Adaptivity of a social system is the thoughtfulness of the components, aka agents, of the system.
Complexity in its simplest form is the value in the system which does not belong to any of its components but rather emerge through their interaction.
John H. Holland defines complex adaptive systems (CAS from now on) as systems that have a large numbers of components, often called agents, that interact and adapt or learn.
One of the earliest discussions on complexity was the invisible hand of Adam Smith in the Wealth of Nations (1776). Collections of self-interested agents lead to well-formed structures that are no part of any single agent’s intention. How can we understand or prove this invisible hand? While our ability to theorize about social systems has always been vast, the set of tools available for pursuing these theories has often constrained our theoretical dreams either implicitly or explicitly.

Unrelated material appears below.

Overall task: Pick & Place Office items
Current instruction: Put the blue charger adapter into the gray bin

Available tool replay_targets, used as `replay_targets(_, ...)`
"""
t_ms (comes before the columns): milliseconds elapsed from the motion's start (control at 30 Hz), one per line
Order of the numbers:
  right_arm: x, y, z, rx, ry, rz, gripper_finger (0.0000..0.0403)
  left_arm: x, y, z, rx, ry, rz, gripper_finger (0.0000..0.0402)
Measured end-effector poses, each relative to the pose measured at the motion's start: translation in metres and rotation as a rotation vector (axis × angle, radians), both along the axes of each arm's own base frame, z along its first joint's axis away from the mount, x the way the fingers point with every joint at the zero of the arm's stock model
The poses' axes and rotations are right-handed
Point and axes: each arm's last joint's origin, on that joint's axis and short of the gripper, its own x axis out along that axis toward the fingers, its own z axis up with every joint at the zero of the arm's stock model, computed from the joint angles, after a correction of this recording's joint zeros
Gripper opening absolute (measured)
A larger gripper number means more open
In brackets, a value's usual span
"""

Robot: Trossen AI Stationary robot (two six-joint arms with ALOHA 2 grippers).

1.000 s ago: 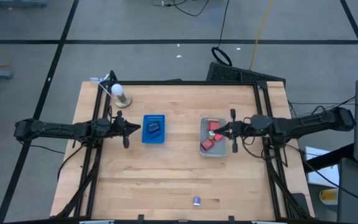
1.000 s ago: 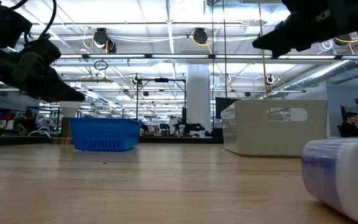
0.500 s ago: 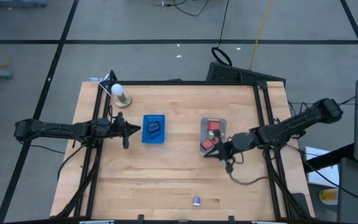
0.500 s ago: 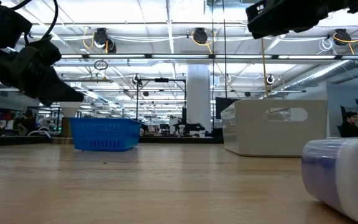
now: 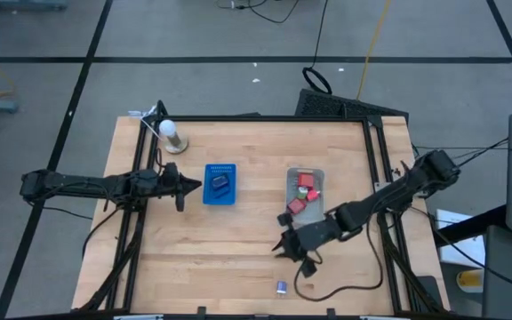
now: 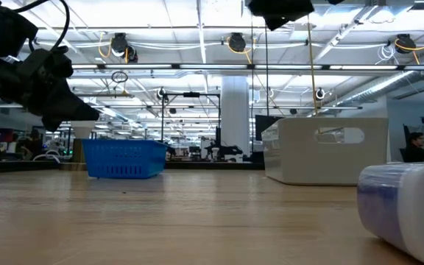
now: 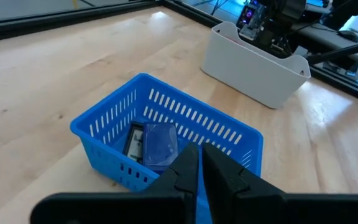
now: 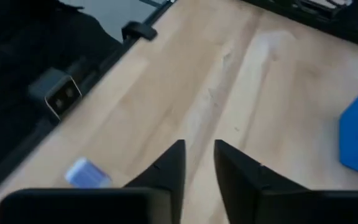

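A small pale blue piece (image 5: 281, 287) lies on the wood table close to its near edge; the right wrist view shows this pale blue piece (image 8: 87, 174) ahead of the fingers. My right gripper (image 5: 284, 244) hovers open above the table between that piece and the grey bin (image 5: 316, 213), touching nothing. The bin holds red pieces (image 5: 301, 183). The blue tray (image 5: 220, 169) holds a blue piece (image 7: 159, 142) and a dark piece (image 7: 133, 140). My left gripper (image 7: 200, 163) waits shut beside the tray's left side.
A white ball on a stand (image 5: 172, 133) sits at the far left of the table. Black frame rails (image 5: 376, 169) run along the table's sides. Bare wood lies between tray, bin and the near edge.
My right gripper has swung from above the grey bin toward the table's near edge and to the left, tipping downward, and now hangs over bare wood closer to the pale blue piece. The pieces, tray and bin have stayed in place.
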Motion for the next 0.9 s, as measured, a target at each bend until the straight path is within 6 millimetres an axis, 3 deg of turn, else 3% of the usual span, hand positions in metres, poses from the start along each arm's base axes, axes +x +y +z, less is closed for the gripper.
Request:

The tools and ideas emerging from complex systems research complement existing approaches, and they should allow us to build much better theories about the world when they are carefully integrated with existing techniques.

Complexity in Social Worlds

Complexity emerges from highly interdependent components where taking a component off leads to collapse of the system, though it is quite robust to less radical changes in the parts. On the other hand, complicated worlds are reducible, i.e. we can examine its elements separately to gain insight, which is not the case for complex systems. Model #1 Standing Ovation Problem N spectators, each receive a signal of performance quality s(qi)  decides to stand up. A typical mathematical approach:

  1. si(q) = q + εi  if  T1< si(q) then stand up (εi is for heterogeneity)
  2. if α>T2 then everyone stands up.

Approach #2. Indeed all of the economics graduate students modeled the standing ovation without considering attending the theater with acquaintances and used traditional models like mathematics and statistics. However more elaborate models can be constructed with newer computational techniques like agent-based modeling by including more :

  1. including much more heterogeneity as location and friendship involved.
  2. more than two steps required to reach the equilibrium.
  3. attracting more groups? theater design? where to place shills? etc.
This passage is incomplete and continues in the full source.